EXERCISE AIM: Somewhere below is a line with "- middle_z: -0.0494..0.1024" and, later, a line with "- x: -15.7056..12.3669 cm"; repeat those two lines and all the lines between them, exactly as they are.

DATASET RECORDS:
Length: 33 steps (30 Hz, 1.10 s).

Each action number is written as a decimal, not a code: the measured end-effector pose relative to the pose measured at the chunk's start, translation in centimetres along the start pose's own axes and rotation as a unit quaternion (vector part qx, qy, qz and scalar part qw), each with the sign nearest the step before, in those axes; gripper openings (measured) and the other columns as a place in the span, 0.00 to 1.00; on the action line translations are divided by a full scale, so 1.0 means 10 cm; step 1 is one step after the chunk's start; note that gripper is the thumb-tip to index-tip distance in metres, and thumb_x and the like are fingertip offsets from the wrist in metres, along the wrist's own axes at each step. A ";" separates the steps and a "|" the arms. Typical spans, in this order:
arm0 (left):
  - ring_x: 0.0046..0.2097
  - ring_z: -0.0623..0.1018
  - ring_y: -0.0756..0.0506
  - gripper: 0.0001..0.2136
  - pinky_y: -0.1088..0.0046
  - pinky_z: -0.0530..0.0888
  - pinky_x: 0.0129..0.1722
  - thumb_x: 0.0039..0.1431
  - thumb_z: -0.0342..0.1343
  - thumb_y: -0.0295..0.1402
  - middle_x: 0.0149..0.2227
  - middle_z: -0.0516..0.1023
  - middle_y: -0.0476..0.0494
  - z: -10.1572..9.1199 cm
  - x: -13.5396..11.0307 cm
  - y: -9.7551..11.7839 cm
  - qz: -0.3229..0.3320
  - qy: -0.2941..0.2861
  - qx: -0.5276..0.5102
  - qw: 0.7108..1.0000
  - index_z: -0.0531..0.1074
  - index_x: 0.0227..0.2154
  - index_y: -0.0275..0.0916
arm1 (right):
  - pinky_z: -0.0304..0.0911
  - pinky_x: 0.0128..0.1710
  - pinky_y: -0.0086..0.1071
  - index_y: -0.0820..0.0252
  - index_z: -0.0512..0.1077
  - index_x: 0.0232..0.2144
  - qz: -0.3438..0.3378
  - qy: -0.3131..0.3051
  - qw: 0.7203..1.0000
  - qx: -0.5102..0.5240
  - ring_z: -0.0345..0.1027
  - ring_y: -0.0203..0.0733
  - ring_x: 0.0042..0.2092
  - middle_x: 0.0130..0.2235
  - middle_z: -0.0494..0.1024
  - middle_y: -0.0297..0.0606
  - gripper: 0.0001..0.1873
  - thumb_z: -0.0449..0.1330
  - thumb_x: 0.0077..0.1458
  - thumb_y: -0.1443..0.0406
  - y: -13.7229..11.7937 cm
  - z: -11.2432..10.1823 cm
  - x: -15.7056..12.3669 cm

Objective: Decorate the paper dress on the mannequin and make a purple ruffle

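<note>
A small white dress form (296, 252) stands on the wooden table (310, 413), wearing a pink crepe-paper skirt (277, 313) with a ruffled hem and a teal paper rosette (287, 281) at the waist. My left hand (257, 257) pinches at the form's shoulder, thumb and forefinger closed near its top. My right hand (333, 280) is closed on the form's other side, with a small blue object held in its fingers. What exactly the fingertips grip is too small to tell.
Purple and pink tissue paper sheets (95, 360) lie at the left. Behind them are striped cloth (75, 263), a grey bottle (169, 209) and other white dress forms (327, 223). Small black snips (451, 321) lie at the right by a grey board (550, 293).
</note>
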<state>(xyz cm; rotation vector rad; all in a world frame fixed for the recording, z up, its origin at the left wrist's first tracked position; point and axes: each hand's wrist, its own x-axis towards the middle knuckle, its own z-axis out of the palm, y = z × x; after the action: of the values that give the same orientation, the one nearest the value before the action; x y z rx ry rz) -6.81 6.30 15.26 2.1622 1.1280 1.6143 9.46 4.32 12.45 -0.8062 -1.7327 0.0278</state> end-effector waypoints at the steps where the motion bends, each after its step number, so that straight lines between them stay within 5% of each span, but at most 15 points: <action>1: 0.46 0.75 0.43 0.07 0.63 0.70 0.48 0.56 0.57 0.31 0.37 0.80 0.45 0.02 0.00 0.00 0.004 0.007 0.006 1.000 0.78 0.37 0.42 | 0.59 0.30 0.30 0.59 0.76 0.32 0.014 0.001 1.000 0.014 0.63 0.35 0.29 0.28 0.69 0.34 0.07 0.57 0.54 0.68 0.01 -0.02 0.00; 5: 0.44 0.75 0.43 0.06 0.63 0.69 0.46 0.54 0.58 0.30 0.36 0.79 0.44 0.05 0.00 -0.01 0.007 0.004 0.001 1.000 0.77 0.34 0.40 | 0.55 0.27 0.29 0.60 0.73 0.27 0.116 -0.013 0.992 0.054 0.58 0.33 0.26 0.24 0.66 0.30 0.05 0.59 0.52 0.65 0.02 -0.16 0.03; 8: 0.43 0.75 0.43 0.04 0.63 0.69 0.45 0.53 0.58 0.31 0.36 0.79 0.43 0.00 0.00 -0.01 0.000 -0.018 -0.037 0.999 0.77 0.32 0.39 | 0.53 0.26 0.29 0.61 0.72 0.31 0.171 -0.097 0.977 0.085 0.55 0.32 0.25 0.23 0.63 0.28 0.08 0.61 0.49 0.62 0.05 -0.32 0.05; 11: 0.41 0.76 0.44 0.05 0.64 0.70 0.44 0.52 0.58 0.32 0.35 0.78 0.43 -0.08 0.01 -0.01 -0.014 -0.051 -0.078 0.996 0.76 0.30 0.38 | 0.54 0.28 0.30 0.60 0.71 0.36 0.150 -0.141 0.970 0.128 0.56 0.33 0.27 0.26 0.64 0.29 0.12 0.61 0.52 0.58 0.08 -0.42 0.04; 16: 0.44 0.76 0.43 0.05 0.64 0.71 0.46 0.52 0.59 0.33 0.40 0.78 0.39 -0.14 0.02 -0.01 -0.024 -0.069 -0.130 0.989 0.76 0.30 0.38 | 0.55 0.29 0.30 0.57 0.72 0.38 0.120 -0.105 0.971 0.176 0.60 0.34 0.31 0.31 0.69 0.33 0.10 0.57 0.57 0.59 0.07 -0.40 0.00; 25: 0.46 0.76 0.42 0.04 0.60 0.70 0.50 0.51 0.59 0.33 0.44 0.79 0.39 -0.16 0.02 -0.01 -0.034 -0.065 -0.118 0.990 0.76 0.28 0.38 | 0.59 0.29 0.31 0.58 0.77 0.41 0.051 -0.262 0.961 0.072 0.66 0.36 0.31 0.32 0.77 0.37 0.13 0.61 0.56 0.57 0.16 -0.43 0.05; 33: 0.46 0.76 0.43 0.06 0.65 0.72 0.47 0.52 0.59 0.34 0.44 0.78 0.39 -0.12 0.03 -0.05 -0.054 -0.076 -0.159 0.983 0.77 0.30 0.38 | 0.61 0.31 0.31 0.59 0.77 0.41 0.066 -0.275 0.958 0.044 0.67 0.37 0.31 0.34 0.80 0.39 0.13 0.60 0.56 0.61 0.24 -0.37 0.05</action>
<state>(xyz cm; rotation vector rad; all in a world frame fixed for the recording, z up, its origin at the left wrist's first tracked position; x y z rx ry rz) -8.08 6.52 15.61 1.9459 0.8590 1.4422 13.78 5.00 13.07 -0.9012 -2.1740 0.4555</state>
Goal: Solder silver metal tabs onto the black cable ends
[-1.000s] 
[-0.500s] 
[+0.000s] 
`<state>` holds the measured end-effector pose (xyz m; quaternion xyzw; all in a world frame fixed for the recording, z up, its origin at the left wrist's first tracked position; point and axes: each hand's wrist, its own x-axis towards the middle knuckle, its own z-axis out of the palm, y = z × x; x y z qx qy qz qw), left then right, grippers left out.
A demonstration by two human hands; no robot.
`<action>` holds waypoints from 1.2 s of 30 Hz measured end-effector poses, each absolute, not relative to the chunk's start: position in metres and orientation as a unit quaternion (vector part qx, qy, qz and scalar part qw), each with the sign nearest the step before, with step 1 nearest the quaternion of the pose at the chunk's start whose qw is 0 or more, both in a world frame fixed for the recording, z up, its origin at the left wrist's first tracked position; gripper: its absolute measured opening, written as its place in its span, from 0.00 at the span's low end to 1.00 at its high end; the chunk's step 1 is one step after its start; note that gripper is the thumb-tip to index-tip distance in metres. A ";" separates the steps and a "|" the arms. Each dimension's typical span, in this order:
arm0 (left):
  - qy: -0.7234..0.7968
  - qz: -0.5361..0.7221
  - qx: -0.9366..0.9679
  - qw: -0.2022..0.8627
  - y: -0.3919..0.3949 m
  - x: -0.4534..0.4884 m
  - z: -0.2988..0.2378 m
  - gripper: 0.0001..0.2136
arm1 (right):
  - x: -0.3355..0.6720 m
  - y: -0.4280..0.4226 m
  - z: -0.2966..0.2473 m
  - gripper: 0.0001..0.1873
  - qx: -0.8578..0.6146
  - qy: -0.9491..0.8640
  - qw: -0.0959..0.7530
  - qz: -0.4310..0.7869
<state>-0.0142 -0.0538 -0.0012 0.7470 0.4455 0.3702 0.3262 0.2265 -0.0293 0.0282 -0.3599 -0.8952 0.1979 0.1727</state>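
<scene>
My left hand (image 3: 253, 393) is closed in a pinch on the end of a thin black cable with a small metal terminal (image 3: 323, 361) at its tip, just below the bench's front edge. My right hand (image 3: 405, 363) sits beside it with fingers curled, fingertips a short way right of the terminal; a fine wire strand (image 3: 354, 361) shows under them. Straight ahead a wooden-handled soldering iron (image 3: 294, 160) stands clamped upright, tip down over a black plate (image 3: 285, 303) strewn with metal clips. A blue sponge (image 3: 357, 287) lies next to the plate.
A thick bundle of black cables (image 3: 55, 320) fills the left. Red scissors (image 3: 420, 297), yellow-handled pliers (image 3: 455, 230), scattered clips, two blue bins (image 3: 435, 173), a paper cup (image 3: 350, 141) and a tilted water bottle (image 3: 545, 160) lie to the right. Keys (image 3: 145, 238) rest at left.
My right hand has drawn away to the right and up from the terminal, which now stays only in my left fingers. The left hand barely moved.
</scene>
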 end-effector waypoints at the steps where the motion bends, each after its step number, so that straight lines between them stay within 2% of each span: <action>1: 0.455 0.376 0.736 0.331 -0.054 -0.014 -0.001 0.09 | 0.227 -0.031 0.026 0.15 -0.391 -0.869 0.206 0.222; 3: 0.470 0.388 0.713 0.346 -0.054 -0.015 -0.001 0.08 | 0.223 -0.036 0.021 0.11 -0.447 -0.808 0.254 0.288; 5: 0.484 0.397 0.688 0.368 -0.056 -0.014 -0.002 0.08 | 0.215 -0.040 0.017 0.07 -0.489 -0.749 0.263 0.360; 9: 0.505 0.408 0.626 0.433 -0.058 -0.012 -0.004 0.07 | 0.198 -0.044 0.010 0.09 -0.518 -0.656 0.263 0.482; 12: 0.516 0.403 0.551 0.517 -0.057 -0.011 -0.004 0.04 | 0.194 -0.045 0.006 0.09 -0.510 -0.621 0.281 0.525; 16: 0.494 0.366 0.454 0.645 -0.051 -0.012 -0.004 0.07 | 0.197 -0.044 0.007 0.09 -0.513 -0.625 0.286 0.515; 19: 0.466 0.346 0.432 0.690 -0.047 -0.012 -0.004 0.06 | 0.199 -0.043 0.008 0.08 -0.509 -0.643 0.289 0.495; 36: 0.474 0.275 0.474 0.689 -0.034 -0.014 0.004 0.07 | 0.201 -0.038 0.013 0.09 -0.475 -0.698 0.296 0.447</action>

WRITTEN SOLUTION:
  - middle_z: -0.0494..0.1024
  - middle_y: -0.0297..0.0606
  - gripper: 0.0001..0.1873
  - thumb_z: -0.0449..0.1330
  - thumb_x: 0.0077..0.1458
  - thumb_y: -0.1443..0.0406
  - y: -13.7229..11.7937 cm
  - z: -11.2432..10.1823 cm
  - x: -15.7056..12.3669 cm

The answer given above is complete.